The Montefiore-Einstein also has its limitations. The study had an initial sample size of only 68 subjects (48 males, 20 females) and a further examination of three families. And the connection of coronavirus to ACE2 enzymes in the testes came from database research, not direct observation.

The researchers acknowledge the need for further investigation. In particular, Shastri stresses the need to confirm the coronavirus's ability to infect and multiply in testicular tissue. If other researchers find their data promising, they could move forward with new research to build upon the study and see if this clue fits into the mystery.

One clue among many

Coronavirus protesters in Los Angeles. Men are more likely than women to disregard health warnings from officials.

(Photo: Frederic J. Brown/AFP via Getty Images)

Men's severe response to COVID-19 could be due to several factors, of which a viral repository is just one. Another could simply be the fact that men are, well, men.

"We see that even among individuals without known health issues and in children, males have worse outcomes," Ryan Steele, an assistant professor of clinical medicine in rheumatology, allergy, and immunology at Yale School of Medicine, told Health. "This would indicate that the underlying differences in the immune response among genders may play a larger role than we have appreciated so far."

Women have a far stronger immune system response, which researchers think may stem from their second X chromosome. Since the largest number of immune-related genes are X-linked, women may get a boost in immune expression—though, they are more at risk of autoimmune diseases. Hormones may play a role, too. Estrogen has been shown to activate the cells involved in antiviral responses, while testosterone suppresses inflammation.

Scientists can't rule out behavioral factors either. In the United States, men are more likely to be smokers than women and more likely to suffer from alcohol use disorder. Smokers are in the high-risk group for COVID-19, while heavy alcohol use has been shown to suppress a wide range of immune responses.

Men have also been shown to delay seeking medical care, wash their hands less frequently, and be more disregarding of health warnings about the coronavirus.

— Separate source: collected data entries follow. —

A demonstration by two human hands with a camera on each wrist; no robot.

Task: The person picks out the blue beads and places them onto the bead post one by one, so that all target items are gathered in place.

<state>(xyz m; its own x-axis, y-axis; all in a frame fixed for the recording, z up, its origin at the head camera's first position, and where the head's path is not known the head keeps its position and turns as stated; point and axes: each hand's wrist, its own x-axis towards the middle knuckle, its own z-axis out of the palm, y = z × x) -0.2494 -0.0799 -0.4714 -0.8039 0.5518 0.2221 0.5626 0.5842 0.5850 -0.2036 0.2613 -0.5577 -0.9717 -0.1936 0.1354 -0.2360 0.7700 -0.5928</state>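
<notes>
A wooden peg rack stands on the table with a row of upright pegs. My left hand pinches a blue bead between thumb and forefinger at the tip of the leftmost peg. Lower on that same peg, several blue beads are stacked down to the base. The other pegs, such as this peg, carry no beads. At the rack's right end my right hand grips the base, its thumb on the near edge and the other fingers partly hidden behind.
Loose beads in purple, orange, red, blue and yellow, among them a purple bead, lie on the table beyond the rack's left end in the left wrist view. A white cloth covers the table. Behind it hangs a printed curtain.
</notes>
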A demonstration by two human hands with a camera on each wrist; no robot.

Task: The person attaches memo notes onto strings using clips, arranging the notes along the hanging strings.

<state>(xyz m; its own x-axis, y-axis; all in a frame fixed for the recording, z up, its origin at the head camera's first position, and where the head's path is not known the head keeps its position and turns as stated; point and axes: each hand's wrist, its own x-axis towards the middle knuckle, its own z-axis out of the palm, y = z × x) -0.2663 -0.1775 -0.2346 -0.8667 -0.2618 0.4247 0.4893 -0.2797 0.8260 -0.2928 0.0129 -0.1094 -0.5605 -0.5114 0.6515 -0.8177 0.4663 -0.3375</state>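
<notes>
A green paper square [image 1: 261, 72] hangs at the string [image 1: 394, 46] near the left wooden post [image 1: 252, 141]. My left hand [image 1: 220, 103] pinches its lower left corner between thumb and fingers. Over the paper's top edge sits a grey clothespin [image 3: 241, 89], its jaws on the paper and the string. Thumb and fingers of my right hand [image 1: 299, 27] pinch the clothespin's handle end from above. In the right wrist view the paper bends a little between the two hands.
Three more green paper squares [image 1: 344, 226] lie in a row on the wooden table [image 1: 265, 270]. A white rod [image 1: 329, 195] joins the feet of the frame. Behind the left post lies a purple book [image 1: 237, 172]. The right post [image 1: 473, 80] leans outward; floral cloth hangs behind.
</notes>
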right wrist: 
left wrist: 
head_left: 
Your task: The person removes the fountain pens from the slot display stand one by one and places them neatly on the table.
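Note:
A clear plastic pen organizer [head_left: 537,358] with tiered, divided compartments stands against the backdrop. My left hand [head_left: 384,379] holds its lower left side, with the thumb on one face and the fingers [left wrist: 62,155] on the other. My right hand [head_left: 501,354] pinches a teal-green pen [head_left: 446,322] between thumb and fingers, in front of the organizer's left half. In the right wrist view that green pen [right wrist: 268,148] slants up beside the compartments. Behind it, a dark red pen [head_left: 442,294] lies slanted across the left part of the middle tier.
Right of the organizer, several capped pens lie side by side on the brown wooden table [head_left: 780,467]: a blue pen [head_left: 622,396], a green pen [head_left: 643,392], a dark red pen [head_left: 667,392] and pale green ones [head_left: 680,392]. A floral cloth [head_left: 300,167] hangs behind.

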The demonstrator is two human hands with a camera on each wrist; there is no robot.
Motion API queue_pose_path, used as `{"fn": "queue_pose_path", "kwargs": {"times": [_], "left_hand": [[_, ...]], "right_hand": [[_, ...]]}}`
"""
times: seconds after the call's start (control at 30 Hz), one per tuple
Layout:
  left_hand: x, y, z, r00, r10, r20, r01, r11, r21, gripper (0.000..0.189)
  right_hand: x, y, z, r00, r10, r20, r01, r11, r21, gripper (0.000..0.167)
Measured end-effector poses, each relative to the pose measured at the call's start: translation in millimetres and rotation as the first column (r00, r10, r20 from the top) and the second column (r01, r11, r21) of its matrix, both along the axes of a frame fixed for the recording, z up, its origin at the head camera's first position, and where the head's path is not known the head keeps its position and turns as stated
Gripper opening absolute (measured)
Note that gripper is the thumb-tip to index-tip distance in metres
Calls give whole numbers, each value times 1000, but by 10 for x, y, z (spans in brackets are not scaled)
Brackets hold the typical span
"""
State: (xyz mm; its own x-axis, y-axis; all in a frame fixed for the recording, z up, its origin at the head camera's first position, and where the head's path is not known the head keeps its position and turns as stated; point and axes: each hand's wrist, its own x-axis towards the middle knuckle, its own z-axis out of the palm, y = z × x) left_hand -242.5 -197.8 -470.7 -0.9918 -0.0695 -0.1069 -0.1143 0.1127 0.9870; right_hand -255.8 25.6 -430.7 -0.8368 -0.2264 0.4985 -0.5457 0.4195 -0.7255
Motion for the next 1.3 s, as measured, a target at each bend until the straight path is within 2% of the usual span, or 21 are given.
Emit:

"There are profound sex differences in immune systems, and this pandemic is revealing them," Marcia Stefanick, professor of medicine at Stanford University School of Medicine, told the Wall Street Journal. "What is biology versus what are our social norms and gender behaviors confounds our ability to understand what's going on."

While we wait for researchers to separate the clues from the red herrings, men can do their part: Listen to the experts, seek care when necessary, and washing your hands.